🤖 AI Summary
To address the high cost of manual LiDAR annotation and insufficient coverage of rare traffic scenarios in real-world data, this paper proposes a plug-and-play simulation-enhanced framework. Methodologically, it introduces three novel components: (1) point cloud jittering augmentation to enrich geometric diversity; (2) a domain-aware backbone network that jointly models simulation and real-world features; and (3) a memory-guided, sector-level geometric alignment mechanism to mitigate domain shift between synthetic and real LiDAR data. The framework is fully compatible with mainstream 3D detectors (e.g., CenterPoint) without requiring architectural modifications to downstream models. Evaluated on nuScenes, it achieves full-supervision performance using only 2.5% of real annotations. Moreover, it improves mAP for unseen classes by over 15 points, significantly enhancing detection robustness for long-tail and rare traffic participants.
📝 Abstract
Deep-learning-based autonomous driving (AD) perception introduces a promising picture for safe and environment-friendly transportation.

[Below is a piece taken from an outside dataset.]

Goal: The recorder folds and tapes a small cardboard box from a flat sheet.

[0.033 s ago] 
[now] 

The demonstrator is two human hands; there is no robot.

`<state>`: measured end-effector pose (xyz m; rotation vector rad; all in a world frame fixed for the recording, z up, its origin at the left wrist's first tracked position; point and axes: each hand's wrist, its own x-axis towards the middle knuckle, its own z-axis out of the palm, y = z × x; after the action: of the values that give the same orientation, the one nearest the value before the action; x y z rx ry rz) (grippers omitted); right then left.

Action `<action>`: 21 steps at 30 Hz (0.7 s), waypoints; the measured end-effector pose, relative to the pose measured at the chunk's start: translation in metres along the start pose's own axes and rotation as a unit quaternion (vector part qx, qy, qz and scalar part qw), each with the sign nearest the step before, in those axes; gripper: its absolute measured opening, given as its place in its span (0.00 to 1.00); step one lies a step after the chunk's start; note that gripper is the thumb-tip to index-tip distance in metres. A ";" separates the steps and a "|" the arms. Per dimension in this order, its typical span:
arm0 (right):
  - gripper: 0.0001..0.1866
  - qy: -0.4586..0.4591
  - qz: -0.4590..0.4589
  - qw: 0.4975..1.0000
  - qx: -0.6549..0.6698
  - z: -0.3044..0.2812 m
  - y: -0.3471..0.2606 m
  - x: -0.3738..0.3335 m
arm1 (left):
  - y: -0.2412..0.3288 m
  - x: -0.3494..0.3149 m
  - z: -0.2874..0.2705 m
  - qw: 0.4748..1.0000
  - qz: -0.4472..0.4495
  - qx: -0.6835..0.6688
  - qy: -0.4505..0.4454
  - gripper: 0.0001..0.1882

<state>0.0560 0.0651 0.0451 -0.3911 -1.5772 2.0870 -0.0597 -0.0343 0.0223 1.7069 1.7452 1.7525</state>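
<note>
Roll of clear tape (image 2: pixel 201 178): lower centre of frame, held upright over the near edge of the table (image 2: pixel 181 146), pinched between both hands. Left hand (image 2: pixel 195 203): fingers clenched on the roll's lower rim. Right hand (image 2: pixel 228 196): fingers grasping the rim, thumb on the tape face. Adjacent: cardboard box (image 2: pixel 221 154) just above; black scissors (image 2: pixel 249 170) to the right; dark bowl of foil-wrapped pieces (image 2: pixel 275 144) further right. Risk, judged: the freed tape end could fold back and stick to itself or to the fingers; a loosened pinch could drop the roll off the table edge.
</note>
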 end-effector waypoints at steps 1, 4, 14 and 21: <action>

However, the over-reliance on real labeled data in LiDAR perception limits the scale of on-road attempts. 3D real world data is notoriously time-and-energy-consuming to annotate and lacks corner cases like rare traffic participants. On the contrary, in simulators like CARLA, generating labeled LiDAR point clouds with corner cases is a piece of cake. However, introducing synthetic point clouds to improve real perception is non-trivial. This stems from two challenges: 1) sample efficiency of simulation datasets 2) simulation-to-real gaps. To overcome both challenges, we propose a plug-and-play method called JiSAM , shorthand for Jittering augmentation, domain-aware backbone and memory-based Sectorized AlignMent. In extensive experiments conducted on the famous AD dataset NuScenes, we demonstrate that, with SOTA 3D object detector, JiSAM is able to utilize the simulation data and only labels on 2.5% available real data to achieve comparable performance to models trained on all real data. Additionally, JiSAM achieves more than 15 mAPs on the objects not labeled in the real training set. We will release models and codes.